If you live in the northeast, your experience will be one of steadily worsening weather and collapsing terrain situation. Some of the coast will flood but it won't be too serious for awhile. The soil, however, will become very soggy. Drainage will become a headline issue. Mosquitoes and disease will run rampant; agriculture will falter. Farmers will metaphorically pull up their metaphorical tent stakes and move to the midwest, and the rest of the society will collapse in their absence, causing a mass exodus. Your goal should be to sell your land while it's still worth something and skedaddle (that's northeasterner for leave).

The midwest will suffer the worst weather. Constant, devastating tornadoes and lightning storms will pound the ground, tearing up buildings, frying electronics, and keeping little kids awake at night.

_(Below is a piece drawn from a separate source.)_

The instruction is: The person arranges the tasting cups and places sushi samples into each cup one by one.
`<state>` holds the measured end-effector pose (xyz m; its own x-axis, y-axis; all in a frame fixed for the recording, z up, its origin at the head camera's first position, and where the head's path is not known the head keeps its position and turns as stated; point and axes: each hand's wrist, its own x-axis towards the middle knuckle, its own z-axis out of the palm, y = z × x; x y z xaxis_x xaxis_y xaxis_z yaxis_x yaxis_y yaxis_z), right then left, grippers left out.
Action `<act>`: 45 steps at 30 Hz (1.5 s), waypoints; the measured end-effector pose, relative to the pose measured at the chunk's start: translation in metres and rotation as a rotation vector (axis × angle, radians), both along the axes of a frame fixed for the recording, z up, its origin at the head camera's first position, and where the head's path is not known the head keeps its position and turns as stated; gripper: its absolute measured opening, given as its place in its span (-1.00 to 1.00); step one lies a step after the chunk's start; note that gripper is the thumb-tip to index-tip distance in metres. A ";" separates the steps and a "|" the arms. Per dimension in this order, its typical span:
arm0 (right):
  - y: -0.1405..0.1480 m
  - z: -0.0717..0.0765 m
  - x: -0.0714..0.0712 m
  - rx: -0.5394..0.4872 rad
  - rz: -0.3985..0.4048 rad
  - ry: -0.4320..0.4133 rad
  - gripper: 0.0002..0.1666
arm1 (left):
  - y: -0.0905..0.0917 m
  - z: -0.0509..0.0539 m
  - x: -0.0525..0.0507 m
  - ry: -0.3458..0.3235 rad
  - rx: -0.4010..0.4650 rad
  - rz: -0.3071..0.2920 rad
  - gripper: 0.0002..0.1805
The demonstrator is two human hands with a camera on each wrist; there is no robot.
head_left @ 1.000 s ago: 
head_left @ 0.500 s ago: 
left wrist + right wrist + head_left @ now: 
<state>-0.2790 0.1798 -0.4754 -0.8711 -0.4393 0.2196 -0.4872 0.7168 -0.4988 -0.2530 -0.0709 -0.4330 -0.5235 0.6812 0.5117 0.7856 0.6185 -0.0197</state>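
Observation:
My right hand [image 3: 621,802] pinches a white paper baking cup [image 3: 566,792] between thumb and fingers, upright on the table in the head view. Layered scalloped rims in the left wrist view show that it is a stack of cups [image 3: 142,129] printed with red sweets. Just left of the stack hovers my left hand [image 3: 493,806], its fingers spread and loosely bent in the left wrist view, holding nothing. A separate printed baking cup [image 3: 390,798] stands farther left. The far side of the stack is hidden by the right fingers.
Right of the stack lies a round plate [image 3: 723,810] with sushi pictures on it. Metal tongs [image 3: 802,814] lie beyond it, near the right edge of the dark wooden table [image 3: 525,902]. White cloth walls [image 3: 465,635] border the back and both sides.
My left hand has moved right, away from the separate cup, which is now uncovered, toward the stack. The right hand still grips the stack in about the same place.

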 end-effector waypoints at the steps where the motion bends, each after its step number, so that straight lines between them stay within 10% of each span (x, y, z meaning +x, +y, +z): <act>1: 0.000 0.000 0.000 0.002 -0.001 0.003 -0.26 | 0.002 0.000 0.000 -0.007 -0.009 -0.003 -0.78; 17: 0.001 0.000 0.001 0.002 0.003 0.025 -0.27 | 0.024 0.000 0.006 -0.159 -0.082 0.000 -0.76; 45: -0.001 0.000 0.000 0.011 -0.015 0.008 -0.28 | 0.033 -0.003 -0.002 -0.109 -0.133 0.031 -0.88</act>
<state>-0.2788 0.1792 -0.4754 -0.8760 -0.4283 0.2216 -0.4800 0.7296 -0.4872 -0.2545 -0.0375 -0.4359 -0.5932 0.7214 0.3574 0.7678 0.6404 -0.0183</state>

Owning a house will be a question of the lottery; each new day may be the day your house is blown away and you're left with nothing. One by one, destitute midwesterners will begin travelling west toward higher ground. Eventually a critical mass will be reached and the general population will get up and leave, too. You should know by now where they'll stop.

The west will suffer the least. Unless you live in California, Washington, Arizona, or a small handful of spots in Oregon, flooding won't be a problem. Tourism will suffer as snow becomes more scarce, but life in most of the Rockies will simply be warmer. California will experience the only sudden catastrophe in the nation, when a sudden violent hurricane sweeps over Monterey and empties itself into the Central Valley. Folks living there will have little chance once the storm begins. Their only hope will be to have abandoned the area long, long ago.

So, all roads lead to the Rockies, right? Very good. You get a gold star. Now you need to formulate a GWSF: one that allows you to detect potential flooding/storms long before anyone else, sell your property while it's still worth something, form a survivor party and move to the Rockies, and defend it against the increasing swarms of dislocated Americans trying to keep their feet dry. Then you'll need a way to feed yourself; America's collapsed agricultural society won't be able to support you. And we can't talk about it in this post because we've already gone a little long. We'll save it for later.

Our advice: move to the Rockies immediately. Do it early, do it often.